- Exercise requirements -
Repeat every record exactly, but omit the images.

● ● ●

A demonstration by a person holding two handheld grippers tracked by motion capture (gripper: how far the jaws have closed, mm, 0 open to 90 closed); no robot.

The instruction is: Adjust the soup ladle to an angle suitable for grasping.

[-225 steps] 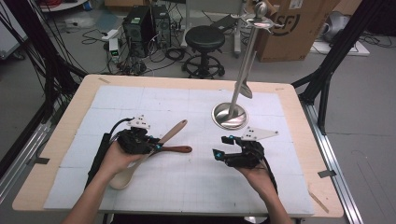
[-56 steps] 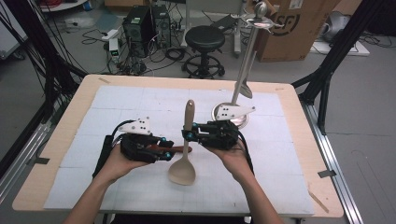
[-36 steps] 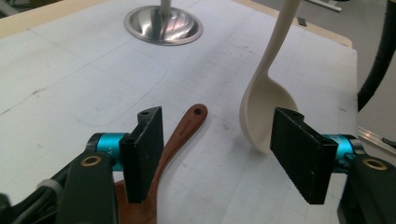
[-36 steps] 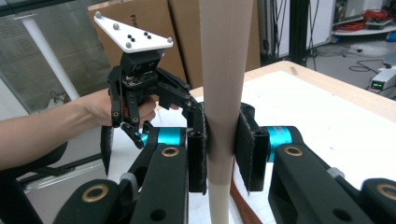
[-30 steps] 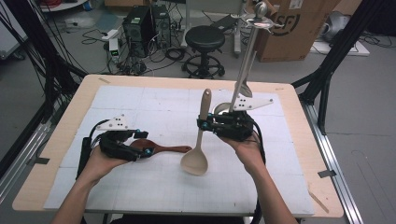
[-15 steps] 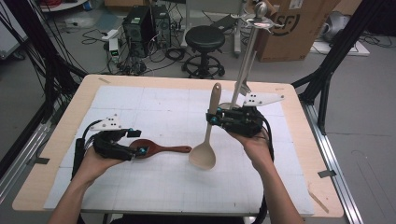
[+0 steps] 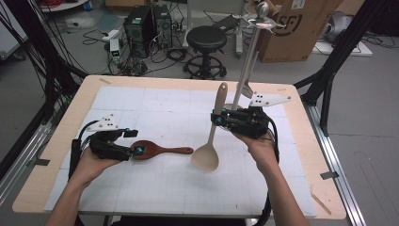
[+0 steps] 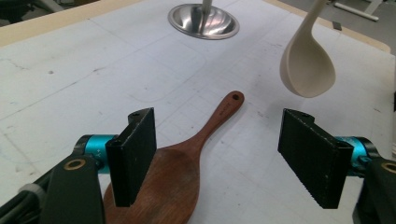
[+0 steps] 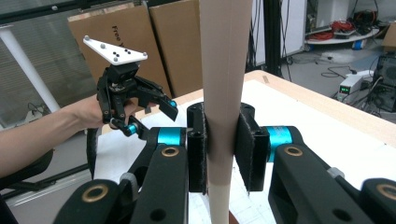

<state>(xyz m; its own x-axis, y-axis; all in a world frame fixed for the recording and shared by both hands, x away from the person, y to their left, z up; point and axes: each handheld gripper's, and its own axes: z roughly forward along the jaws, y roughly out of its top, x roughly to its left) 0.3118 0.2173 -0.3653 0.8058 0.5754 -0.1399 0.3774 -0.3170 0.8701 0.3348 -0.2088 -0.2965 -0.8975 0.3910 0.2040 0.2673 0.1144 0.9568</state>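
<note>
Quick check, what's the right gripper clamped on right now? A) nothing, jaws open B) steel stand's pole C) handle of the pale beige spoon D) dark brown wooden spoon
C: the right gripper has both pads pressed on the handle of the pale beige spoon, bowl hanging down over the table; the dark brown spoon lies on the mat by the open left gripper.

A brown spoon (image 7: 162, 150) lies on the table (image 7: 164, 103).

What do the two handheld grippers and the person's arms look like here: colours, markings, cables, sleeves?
Both the left gripper and the right gripper are black, with flat ribbed black jaws and turquoise metal collars behind them. Brass-coloured rivets sit in the linkage arms. Each carries a pale three-cornered plate with dark dots on top and trails a black cable. The forearms are bare, with no sleeves.
</note>
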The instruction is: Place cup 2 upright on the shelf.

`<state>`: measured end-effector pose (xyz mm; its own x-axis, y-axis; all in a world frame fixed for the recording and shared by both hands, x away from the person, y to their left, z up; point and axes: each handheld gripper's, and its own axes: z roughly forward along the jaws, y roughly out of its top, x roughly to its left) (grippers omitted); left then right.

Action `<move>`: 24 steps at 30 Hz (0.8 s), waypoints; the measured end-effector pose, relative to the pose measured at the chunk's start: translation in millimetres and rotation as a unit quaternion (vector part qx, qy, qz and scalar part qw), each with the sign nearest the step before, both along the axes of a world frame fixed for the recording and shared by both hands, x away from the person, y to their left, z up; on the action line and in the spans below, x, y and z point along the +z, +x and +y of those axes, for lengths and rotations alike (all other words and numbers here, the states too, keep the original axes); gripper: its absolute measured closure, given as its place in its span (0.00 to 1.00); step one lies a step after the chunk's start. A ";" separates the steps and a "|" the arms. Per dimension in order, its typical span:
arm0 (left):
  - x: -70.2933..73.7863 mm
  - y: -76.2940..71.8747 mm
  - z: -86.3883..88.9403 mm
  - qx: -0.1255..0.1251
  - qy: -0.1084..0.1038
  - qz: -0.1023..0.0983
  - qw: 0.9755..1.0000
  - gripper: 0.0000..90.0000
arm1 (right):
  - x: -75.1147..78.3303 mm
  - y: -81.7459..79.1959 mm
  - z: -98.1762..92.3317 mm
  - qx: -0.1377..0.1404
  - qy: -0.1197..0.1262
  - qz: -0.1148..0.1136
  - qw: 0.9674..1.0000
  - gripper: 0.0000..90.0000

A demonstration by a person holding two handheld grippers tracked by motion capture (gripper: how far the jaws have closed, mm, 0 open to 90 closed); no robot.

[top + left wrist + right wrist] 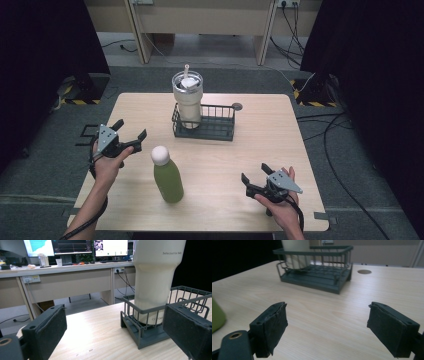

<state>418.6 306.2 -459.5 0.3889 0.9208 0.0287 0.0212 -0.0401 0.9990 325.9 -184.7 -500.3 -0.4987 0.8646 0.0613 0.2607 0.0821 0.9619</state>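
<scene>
High view shows the green bottle [167, 177] upright on the worktop [260, 150] between both tools — left tool [131, 140] and right tool [254, 181] spread, holding nothing. A careless sideways nudge could likely topple it — tall, narrow base.

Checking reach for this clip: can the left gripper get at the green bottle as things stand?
Probably yes. The left gripper is open with nothing between its jaws, and bare table lies between it and the green bottle, which stands upright, apart from the basket.
</scene>
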 end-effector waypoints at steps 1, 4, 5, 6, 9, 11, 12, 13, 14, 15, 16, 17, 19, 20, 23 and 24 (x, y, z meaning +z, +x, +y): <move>-0.7 -1.4 0.5 0.001 -0.001 0.000 1.000 0.05 | 4.2 -3.0 3.9 0.008 0.003 -0.005 1.000 0.17; -3.6 -6.3 1.6 0.003 0.004 0.002 1.000 0.05 | 12.0 -8.6 12.4 0.024 0.006 -0.017 1.000 0.15; -4.5 -7.4 2.1 0.004 0.003 0.003 1.000 0.05 | 14.2 -10.2 15.3 0.028 0.003 -0.022 0.999 0.14; -5.1 -8.3 2.3 0.005 0.000 0.004 1.000 0.05 | 15.8 -11.4 18.7 0.032 0.005 -0.024 0.999 0.13; -5.2 -10.3 2.3 0.005 0.001 0.003 1.000 0.05 | 20.4 -13.7 27.3 0.045 0.002 -0.030 0.999 0.11; -5.1 -11.5 2.1 0.006 -0.002 0.004 1.000 0.05 | 23.8 -14.9 32.8 0.053 0.003 -0.035 0.998 0.11; -5.2 -11.9 1.9 0.006 -0.002 0.004 1.000 0.05 | 25.6 -15.4 35.6 0.059 0.006 -0.037 0.998 0.11; -5.4 -12.2 1.9 0.007 -0.002 0.004 1.000 0.05 | 27.3 -15.9 38.5 0.065 0.009 -0.037 0.997 0.11; -5.8 -12.4 2.0 0.008 -0.002 0.005 1.000 0.05 | 28.9 -15.8 41.7 0.071 0.010 -0.040 0.997 0.11; -6.0 -12.5 2.4 0.008 -0.002 0.006 1.000 0.05 | 30.6 -15.8 44.8 0.076 0.011 -0.042 0.996 0.11; -6.2 -12.5 2.6 0.009 -0.001 0.006 1.000 0.05 | 32.2 -15.6 48.4 0.083 0.014 -0.043 0.995 0.11; -6.3 -12.5 2.9 0.009 -0.001 0.006 1.000 0.05 | 33.7 -15.7 52.2 0.090 0.016 -0.043 0.995 0.11; -6.4 -12.5 3.6 0.010 -0.002 0.006 1.000 0.05 | 36.1 -15.1 60.4 0.103 0.015 -0.046 0.994 0.11; -6.5 -12.4 4.0 0.010 -0.002 0.006 1.000 0.05 | 37.1 -14.8 64.4 0.109 0.015 -0.046 0.993 0.11; -7.2 -12.0 4.9 0.011 -0.002 0.006 1.000 0.05 | 39.0 -13.5 77.8 0.128 0.014 -0.048 0.990 0.11; -7.4 -11.9 5.1 0.011 -0.002 0.007 1.000 0.05 | 39.4 -13.4 81.8 0.133 0.013 -0.046 0.990 0.11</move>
<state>406.7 311.4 -466.9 0.3694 0.9291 0.0195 0.0351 -0.0350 0.9988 312.5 -102.9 -460.9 -0.7125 0.7012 0.0256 0.1436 0.1100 0.9835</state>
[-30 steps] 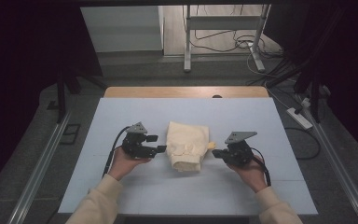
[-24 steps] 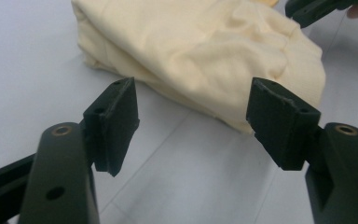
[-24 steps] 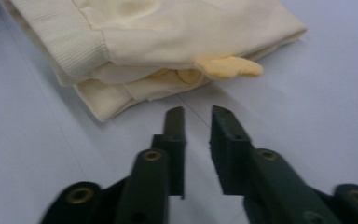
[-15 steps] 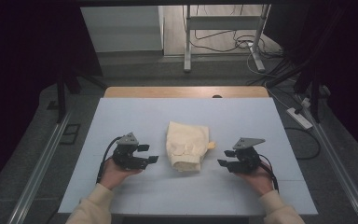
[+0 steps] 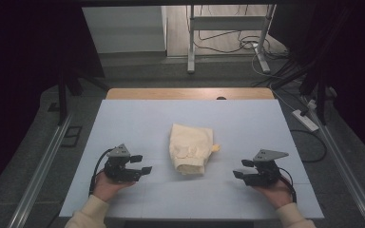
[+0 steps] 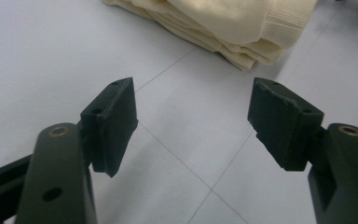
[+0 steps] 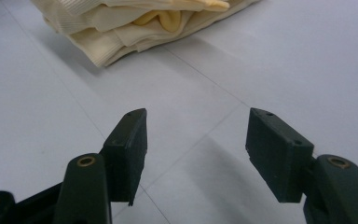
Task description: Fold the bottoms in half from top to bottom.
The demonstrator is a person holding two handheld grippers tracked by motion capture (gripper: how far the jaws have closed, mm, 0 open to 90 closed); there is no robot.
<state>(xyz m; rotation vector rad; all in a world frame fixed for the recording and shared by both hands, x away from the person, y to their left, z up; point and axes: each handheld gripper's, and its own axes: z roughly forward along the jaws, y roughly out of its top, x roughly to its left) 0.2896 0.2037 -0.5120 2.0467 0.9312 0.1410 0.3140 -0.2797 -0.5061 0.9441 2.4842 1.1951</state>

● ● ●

- Written answer -
A demonstration by a person holding two handheld grippers tracked by motion capture (gripper: how far the jaws have closed, mm, 0 open to 90 closed); no robot.

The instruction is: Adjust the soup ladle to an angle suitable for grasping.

[-225 steps] 
[-56 steps] 
[-36 steps] 
[-36 steps] 
[-30 steps] 
[-15 steps] 
[+0 steps] 
[+0 steps] 
[+0 steps] 

<state>(xyz m; its own x-axis, y-axis; all in a world frame fixed for the recording and shared by both hands, x away from the person, y to their left, z up; point and axes: each handheld gripper's, and its own axes: z roughly forward along the jaws, y roughly out of its top, x roughly to its left) 0.3118 0.2173 -0.3653 0.8058 0.5754 -0.1399 0.3774 -0.3170 0.8701 0.3348 -0.2088 -0.2965 -0.8975 0.3910 0.2040 0.2673 0.1144 0.9568</state>
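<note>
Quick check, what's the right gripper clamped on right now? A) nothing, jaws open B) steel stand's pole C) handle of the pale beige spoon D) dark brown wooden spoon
C: the right gripper has both pads pressed on the handle of the pale beige spoon, bowl hanging down over the table; the dark brown spoon lies on the mat by the open left gripper.

A brown spoon (image 7: 162, 150) lies on the table (image 7: 164, 103).

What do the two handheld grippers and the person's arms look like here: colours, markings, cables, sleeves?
Both the left gripper and the right gripper are black, with flat ribbed black jaws and turquoise metal collars behind them. Brass-coloured rivets sit in the linkage arms. Each carries a pale three-cornered plate with dark dots on top and trails a black cable. The forearms are bare, with no sleeves.
</note>
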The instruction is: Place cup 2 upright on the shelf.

`<state>`: measured end-effector pose (xyz mm; its own x-axis, y-axis; all in a world frame fixed for the recording and shared by both hands, x away from the person, y to their left, z up; point and axes: each handheld gripper's, and its own axes: z roughly forward along the jaws, y roughly out of its top, x roughly to its left) (grippers omitted); left then right.

Action `<move>`: 24 steps at 30 Hz (0.8 s), waypoints; the measured end-effector pose, relative to the pose measured at the chunk's start: translation in millimetres and rotation as a unit quaternion (vector part qx, qy, qz and scalar part qw), each with the sign nearest the step before, both along the axes of a world frame fixed for the recording and shared by both hands, x away from the person, y to their left, z up; on the action line and in the spans below, x, y and z point along the +z, +x and +y of those axes, for lengths and rotations alike (all other words and numbers here, the states too, keep the original axes); gripper: its absolute measured closure, given as its place in its span (0.00 to 1.00); step one lies a step after the chunk's start. A ";" separates the steps and a "|" the arms. Per dimension in order, its typical span:
arm0 (left):
  - x: -70.2933..73.7863 mm
  - y: -76.2940..71.8747 mm
  - z: -86.3883..88.9403 mm
  - qx: -0.1255..0.1251
  - qy: -0.1084..0.1038
  - qz: -0.1023..0.0983
  - qw: 0.9755..1.0000
  - gripper: 0.0000..90.0000
arm1 (right):
  - x: -75.1147..78.3303 mm
  - y: -81.7459..79.1959 mm
  - z: -98.1762..92.3317 mm
  - qx: -0.1377..0.1404
  - qy: -0.1197..0.1262
  - qz: -0.1148..0.1136
  - qw: 0.9674..1.0000
  - gripper: 0.0000..90.0000

A demonstration by a person holding two handheld grippers tracked by motion capture (gripper: how far the jaws have closed, mm, 0 open to 90 closed); no robot.

[top + left wrist + right wrist] 

<state>418.6 306.2 -459.5 0.3889 0.9208 0.0287 0.0212 -0.0401 0.9990 325.9 -184.7 -500.3 -0.4987 0.8646 0.0613 0.2607 0.0821 0.9619</state>
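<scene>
High view shows the green bottle [167, 177] upright on the worktop [260, 150] between both tools — left tool [131, 140] and right tool [254, 181] spread, holding nothing. A careless sideways nudge could likely topple it — tall, narrow base.

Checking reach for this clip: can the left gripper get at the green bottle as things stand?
Probably yes. The left gripper is open with nothing between its jaws, and bare table lies between it and the green bottle, which stands upright, apart from the basket.
</scene>
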 end-effector waypoints at steps 1, 4, 5, 6, 9, 11, 12, 13, 14, 15, 16, 17, 19, 20, 23 and 24 (x, y, z meaning +z, +x, +y): <move>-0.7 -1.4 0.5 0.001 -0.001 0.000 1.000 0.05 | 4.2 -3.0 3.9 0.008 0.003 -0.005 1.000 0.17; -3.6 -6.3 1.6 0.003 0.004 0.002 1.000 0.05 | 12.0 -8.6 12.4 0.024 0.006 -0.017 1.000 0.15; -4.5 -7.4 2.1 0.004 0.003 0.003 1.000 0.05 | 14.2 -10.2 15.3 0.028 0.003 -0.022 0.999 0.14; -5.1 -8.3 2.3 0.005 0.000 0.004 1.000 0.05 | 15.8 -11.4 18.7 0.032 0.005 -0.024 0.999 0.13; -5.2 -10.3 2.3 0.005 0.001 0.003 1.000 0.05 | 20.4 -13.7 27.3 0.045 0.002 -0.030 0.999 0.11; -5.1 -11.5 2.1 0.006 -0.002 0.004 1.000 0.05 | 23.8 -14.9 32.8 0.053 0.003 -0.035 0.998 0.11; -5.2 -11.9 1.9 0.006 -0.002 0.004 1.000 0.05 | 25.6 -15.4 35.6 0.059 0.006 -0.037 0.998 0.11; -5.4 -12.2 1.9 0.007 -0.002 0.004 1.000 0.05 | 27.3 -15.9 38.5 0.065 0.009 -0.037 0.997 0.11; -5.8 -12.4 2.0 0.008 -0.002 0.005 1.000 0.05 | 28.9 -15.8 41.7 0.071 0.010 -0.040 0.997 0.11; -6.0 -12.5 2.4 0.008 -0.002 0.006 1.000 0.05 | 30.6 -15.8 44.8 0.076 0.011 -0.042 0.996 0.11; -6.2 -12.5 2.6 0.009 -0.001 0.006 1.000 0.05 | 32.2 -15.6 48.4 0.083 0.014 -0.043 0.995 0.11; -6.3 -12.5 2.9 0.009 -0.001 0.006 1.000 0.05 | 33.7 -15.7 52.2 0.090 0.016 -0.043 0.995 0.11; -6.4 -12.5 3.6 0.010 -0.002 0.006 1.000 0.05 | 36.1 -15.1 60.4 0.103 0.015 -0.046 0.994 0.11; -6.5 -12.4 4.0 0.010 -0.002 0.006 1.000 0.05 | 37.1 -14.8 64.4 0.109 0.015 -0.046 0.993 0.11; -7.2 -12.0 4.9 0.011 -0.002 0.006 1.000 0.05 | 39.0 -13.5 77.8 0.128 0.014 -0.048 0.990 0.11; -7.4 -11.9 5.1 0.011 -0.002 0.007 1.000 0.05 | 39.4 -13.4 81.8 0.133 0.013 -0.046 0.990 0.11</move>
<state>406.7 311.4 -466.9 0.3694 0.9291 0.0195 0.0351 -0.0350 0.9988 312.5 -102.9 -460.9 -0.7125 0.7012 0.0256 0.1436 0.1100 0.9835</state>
[-30 steps] 
[-24 steps] 
[-24 steps] 
[-15 steps] 
[+0 steps] 
[+0 steps] 
[+0 steps] 
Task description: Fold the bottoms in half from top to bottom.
The demonstrator is a person holding two handheld grippers tracked by motion capture (gripper: how far the jaws have closed, mm, 0 open to 90 closed); there is no robot.
<state>(xyz m; rotation vector rad; all in a world frame fixed for the recording and shared by both hands, x away from the person, y to their left, z up; point and axes: each handheld gripper's, and its own axes: z roughly forward along the jaws, y roughly out of its top, x roughly to its left) 0.2896 0.2037 -0.5120 2.0467 0.9312 0.1410 0.3140 -0.2797 -0.5061 0.9441 2.4842 1.1951</state>

What has been written completes the answer.